## Your goal:
The answer must consist of every line from the entries below that contains the word "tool".

## Given data:
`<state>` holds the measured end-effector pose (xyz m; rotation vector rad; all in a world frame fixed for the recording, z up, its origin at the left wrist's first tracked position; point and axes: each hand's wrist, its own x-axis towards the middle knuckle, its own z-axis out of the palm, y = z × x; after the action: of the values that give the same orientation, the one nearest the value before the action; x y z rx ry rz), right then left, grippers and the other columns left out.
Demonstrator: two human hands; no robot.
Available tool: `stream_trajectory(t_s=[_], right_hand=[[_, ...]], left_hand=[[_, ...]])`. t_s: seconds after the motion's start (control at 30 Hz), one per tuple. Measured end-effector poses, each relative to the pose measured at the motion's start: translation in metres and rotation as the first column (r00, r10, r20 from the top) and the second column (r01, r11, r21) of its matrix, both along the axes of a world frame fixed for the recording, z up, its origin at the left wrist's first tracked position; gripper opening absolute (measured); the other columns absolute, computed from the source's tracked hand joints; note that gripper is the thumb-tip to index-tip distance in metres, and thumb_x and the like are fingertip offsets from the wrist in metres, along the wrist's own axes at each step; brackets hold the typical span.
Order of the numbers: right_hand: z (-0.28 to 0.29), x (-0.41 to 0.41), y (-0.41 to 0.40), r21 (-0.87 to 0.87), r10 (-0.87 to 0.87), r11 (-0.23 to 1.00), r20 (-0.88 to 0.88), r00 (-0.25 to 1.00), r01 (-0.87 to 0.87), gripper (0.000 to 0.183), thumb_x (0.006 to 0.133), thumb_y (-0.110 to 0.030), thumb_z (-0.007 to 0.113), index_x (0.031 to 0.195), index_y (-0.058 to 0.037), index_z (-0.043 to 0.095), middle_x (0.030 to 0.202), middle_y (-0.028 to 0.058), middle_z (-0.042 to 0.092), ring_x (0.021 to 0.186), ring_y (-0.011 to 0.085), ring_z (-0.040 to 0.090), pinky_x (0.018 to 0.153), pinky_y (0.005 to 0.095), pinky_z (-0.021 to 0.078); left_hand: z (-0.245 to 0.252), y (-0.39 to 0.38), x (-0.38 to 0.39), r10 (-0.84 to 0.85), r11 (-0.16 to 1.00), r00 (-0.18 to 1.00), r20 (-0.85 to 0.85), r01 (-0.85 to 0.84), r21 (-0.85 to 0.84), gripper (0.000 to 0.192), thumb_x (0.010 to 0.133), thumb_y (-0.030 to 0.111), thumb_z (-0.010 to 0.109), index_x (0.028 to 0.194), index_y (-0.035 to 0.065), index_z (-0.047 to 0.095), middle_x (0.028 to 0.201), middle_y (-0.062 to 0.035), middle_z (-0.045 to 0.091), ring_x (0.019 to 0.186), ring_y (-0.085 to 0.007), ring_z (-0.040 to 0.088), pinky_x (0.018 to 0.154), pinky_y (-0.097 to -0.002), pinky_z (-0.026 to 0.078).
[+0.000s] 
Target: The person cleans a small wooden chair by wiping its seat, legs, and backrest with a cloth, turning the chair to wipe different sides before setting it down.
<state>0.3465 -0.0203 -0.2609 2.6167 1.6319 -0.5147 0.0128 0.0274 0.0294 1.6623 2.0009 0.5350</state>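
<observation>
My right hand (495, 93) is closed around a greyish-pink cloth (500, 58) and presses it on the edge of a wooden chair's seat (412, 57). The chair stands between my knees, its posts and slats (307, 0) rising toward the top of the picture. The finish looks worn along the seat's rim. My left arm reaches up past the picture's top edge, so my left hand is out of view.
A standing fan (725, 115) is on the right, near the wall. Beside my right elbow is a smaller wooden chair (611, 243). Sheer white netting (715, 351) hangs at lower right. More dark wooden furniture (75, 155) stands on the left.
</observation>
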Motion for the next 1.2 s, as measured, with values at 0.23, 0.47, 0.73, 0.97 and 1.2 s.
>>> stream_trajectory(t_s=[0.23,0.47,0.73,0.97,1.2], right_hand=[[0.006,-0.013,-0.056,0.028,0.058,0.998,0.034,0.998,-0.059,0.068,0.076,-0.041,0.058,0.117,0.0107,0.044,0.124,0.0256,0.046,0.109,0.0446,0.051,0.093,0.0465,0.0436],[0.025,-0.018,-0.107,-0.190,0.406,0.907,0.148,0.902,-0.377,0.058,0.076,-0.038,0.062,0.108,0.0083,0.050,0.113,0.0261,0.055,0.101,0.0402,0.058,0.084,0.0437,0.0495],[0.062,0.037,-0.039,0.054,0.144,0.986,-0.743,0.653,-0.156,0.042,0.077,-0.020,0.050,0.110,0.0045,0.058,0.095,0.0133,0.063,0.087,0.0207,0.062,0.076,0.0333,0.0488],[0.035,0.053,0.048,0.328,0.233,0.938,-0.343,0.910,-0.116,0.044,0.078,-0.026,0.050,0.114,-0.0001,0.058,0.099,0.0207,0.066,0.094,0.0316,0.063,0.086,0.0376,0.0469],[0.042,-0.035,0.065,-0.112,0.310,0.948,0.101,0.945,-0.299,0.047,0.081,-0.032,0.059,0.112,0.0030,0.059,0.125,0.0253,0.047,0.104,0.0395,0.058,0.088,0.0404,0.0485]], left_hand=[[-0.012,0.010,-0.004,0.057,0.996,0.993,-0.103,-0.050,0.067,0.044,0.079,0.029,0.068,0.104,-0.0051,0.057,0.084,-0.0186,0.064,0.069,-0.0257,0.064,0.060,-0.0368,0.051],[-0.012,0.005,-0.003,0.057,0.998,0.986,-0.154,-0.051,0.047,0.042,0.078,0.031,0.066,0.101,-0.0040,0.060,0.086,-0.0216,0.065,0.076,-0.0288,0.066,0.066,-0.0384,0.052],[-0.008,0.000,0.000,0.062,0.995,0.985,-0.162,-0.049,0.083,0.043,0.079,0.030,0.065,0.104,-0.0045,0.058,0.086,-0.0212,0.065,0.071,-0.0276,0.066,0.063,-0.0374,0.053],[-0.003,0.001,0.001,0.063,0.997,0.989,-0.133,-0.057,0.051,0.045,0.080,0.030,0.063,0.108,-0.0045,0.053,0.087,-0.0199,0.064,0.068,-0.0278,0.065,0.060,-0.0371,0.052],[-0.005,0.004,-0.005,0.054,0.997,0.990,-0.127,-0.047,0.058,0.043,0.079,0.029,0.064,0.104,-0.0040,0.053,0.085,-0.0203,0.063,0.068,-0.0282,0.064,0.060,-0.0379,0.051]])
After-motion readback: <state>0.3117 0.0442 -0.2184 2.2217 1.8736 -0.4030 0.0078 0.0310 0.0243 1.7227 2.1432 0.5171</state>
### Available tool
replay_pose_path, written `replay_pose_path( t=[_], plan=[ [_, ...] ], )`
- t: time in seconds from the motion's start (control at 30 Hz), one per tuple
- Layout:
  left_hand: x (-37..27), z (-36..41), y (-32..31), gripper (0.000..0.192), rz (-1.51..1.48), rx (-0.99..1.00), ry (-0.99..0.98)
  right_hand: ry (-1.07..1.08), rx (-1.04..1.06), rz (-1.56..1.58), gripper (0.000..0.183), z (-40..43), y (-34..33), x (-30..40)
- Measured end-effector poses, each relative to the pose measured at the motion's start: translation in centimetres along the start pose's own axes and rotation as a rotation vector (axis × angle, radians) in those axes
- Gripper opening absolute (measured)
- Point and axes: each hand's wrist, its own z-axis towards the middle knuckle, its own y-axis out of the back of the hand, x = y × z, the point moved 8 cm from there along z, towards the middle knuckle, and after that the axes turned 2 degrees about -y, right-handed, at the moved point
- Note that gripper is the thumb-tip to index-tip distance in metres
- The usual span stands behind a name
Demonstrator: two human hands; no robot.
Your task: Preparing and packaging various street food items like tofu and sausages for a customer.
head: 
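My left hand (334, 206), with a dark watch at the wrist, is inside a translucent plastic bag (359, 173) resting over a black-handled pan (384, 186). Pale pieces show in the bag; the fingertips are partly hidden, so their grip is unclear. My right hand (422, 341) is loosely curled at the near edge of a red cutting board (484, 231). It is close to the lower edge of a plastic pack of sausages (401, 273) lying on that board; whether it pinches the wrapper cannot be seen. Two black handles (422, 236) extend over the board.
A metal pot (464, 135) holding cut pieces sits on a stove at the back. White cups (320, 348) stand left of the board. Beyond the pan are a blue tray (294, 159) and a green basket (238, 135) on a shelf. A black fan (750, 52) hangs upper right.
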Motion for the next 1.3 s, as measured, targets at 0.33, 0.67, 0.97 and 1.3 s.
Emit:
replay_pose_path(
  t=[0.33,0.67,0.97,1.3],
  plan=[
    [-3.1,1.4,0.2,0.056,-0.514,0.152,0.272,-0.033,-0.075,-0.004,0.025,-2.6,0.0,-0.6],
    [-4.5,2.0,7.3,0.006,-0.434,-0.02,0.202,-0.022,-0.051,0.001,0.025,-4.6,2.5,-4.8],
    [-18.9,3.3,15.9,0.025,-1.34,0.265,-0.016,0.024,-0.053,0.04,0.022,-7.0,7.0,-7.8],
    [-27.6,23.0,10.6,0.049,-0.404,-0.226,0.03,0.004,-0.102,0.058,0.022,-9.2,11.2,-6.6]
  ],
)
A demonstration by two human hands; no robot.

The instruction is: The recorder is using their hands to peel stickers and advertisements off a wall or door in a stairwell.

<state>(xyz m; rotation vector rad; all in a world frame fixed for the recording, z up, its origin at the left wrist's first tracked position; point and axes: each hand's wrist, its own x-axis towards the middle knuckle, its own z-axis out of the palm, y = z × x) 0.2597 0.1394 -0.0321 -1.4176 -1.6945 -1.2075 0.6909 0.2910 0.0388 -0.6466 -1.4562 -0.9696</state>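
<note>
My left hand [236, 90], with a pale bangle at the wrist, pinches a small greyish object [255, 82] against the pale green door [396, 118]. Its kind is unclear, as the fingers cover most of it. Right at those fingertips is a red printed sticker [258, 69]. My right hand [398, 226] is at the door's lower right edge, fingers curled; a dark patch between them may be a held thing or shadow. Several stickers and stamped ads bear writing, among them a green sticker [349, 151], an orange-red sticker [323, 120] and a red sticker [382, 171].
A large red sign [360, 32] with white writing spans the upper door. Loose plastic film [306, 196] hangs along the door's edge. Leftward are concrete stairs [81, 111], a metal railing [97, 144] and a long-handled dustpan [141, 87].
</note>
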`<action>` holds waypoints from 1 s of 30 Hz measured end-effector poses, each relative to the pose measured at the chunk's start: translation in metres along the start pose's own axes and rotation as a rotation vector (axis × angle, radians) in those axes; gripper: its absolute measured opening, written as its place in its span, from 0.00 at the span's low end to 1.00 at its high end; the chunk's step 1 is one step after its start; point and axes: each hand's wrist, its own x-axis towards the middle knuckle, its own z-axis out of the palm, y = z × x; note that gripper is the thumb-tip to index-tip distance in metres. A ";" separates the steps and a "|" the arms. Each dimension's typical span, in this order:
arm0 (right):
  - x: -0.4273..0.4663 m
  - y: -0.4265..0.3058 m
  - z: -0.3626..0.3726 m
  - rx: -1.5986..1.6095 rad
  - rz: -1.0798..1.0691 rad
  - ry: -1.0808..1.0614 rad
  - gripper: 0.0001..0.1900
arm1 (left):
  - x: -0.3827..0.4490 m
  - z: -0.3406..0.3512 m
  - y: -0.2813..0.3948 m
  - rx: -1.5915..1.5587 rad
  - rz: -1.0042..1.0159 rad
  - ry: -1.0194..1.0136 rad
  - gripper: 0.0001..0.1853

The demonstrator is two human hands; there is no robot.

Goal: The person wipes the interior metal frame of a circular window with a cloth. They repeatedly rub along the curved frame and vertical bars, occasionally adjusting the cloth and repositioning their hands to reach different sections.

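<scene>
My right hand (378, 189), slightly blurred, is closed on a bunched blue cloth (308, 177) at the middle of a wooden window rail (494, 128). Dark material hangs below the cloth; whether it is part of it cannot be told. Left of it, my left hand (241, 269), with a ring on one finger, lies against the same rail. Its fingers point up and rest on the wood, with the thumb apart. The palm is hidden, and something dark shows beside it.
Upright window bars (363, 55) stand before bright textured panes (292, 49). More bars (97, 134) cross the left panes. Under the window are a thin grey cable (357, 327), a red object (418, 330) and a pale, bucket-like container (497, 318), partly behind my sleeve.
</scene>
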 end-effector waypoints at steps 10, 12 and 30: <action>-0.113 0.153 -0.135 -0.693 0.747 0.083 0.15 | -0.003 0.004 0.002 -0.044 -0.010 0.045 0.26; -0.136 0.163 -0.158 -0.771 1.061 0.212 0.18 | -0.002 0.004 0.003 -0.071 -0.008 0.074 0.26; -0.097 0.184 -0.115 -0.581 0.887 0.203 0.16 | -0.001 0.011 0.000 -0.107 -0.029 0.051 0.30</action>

## Exercise result:
Available tool: `stream_trajectory(t_s=[_], right_hand=[[_, ...]], left_hand=[[_, ...]])`. t_s: seconds after the motion's start (control at 30 Hz), one per tuple. Measured end-effector poses, each relative to the pose measured at the motion's start: translation in metres and rotation as the first column (r00, r10, r20 from the top) and the second column (r01, r11, r21) of its matrix, both along the axes of a world frame fixed for the recording, z up, its origin at the left wrist's first tracked position; gripper opening absolute (measured); the other columns absolute, computed from the source's tracked hand joints; note that gripper is the thumb-tip to index-tip distance in metres, and thumb_x and the like are fingertip offsets from the wrist in metres, along the wrist's own axes at each step; brackets hold the typical span.
### Available tool

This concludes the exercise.